● **Data excerpts**
((

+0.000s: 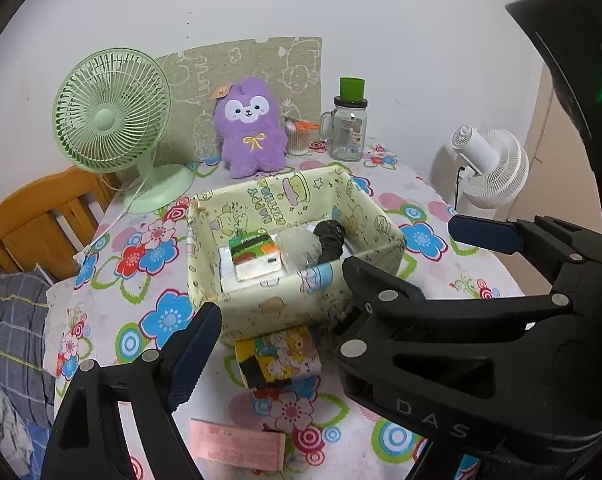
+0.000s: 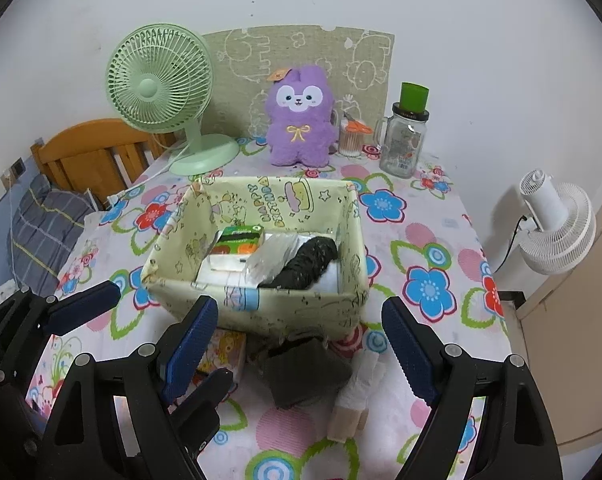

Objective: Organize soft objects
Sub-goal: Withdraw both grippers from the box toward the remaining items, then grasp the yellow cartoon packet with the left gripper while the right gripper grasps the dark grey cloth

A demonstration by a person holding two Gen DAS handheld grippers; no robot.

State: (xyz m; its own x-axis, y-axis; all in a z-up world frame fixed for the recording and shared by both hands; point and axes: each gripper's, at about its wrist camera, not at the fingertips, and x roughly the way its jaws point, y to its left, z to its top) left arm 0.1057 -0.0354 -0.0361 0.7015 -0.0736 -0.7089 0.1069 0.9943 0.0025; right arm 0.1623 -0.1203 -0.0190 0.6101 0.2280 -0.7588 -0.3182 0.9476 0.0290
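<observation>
My left hand-held gripper (image 1: pixel 341 312) and my right hand-held gripper (image 2: pixel 297 344) both hang released over the near edge of the flowered tabletop (image 2: pixel 421 240), gripping nothing. The pale yellow fabric box (image 2: pixel 261 304) sits mid-table, holding a tissue pack (image 2: pixel 237 242), a clear bag (image 2: pixel 273 258) and a black cloth roll (image 2: pixel 309 264). Just near of the box lie a cartoon-print pack (image 1: pixel 279 354), a dark grey cloth (image 2: pixel 305 372) and a white sock (image 2: pixel 359 392). A purple plush (image 2: pixel 299 120) stands far behind.

Fuzzy purple plush toy (image 2: pixel 300 120); glossy clear glass jar (image 2: pixel 404 144); smooth plastic fan (image 2: pixel 161 84); paper-covered box (image 2: pixel 301 308); varnished wooden bed frame (image 2: pixel 89 152).
</observation>
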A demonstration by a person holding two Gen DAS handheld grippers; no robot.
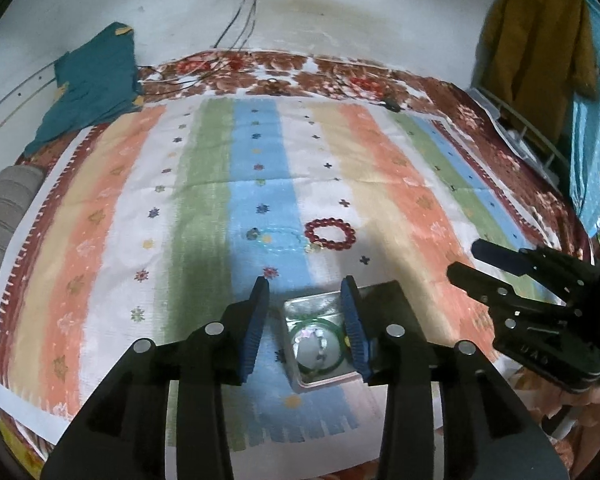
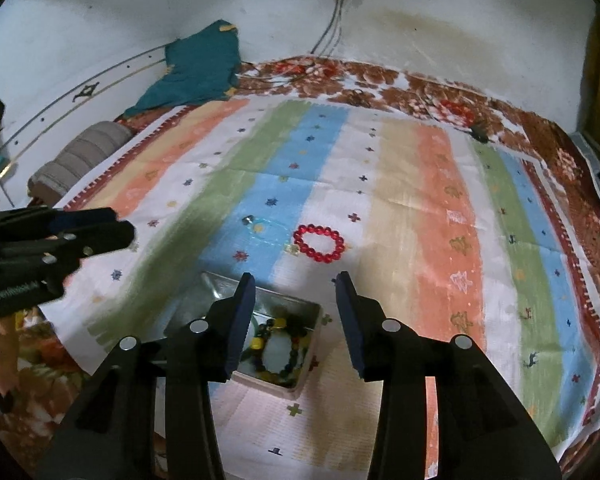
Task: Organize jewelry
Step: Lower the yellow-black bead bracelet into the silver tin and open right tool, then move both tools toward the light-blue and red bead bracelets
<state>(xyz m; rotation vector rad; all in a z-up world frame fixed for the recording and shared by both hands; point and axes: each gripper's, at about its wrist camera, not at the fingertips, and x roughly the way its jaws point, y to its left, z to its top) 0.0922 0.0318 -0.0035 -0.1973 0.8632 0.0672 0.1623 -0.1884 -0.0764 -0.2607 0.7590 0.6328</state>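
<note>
A: We read both views as 1 scene. The left gripper (image 1: 306,286) stands wide and holds nothing, low in the frame's centre above the metal tin (image 1: 320,344). The right gripper (image 2: 296,280) is likewise wide and empty, just above the same tin (image 2: 268,344); in the left wrist view it enters at the right edge (image 1: 466,262).

B: And the jewelry left out?

A: We count 1 red bead bracelet (image 2: 319,242) lying flat on the striped cloth (image 2: 440,208) at mid-frame, and just to its left 1 pale chain (image 2: 266,230), faint against the blue stripe, with a dark charm at its far end. Inside the tin we see 1 green bangle (image 1: 320,346) and 1 string of mixed dark and yellow beads (image 2: 278,344). We count 1 tin and 2 grippers.

B: What could go wrong from here?

A: We judge the chain the harder pick: it is thin and nearly the cloth's colour, so the fingers may close on fabric or drag the cloth. The bracelet is round-beaded and may roll out of a shallow pinch. With both grippers crowded over 1 small tin, they could collide or tip it.
</note>
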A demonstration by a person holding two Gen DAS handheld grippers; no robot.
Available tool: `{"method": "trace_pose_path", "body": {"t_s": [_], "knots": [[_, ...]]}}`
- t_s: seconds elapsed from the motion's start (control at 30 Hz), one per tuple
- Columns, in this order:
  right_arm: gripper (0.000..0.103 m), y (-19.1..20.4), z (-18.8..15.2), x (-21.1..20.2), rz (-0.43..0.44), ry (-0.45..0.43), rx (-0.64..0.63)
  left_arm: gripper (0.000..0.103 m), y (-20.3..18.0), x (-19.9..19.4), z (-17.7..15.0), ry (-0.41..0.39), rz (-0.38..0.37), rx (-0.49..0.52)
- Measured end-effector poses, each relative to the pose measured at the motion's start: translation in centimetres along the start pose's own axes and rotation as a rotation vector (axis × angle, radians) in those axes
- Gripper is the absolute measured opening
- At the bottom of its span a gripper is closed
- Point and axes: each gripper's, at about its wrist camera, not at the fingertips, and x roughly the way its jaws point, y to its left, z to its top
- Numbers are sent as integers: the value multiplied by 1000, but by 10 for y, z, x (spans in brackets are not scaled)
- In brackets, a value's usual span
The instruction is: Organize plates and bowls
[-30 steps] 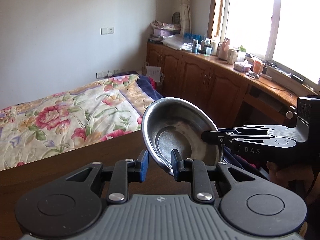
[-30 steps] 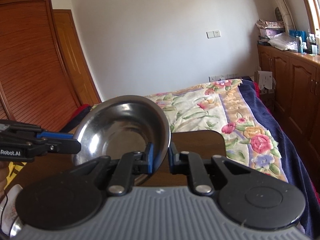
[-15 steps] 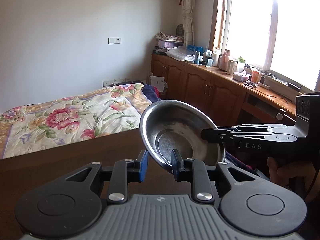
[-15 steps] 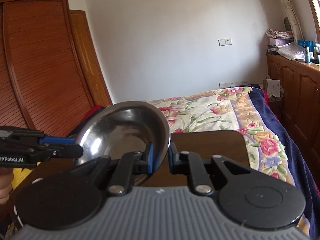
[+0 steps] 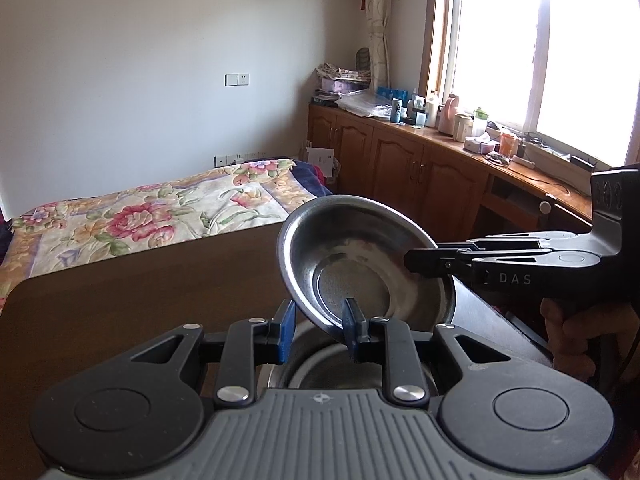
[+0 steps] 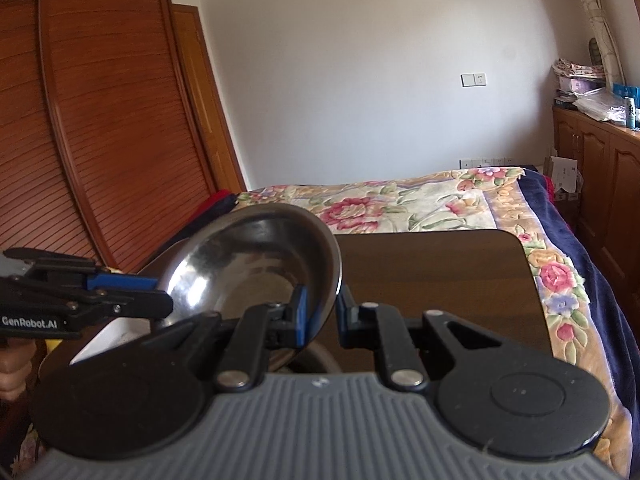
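Both the left tongs (image 5: 316, 330) and right tongs (image 6: 322, 316) clamp opposite rims of the tilted steel bowl (image 5: 360, 272), held above a second bowl (image 5: 320, 372) near the counter's (image 5: 140, 300) near edge, higher than a second ago.

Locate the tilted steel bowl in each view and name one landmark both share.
Left wrist: steel bowl right of centre, just beyond the fingertips, above the table.
Right wrist: steel bowl left of centre, rim between the fingers.
Shared landmark: floral bedspread behind it.
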Motion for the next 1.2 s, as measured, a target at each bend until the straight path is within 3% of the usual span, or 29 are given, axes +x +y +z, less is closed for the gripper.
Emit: {"method": "trace_pose_path", "body": {"t_s": [0.5,1.2], "knots": [[17,17,-27,-6,10,61,-29,27,-4,-17,-48,43,-5,-49],[18,21,-46,4,-8,128,-48,30,-10,-3,-62,118,14,-5]]}}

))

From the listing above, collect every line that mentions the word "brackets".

- Numbers are sent as integers: the value multiplied by 1000, but by 10 for y, z, x (spans in brackets are not scaled)
- In brackets, a value's usual span

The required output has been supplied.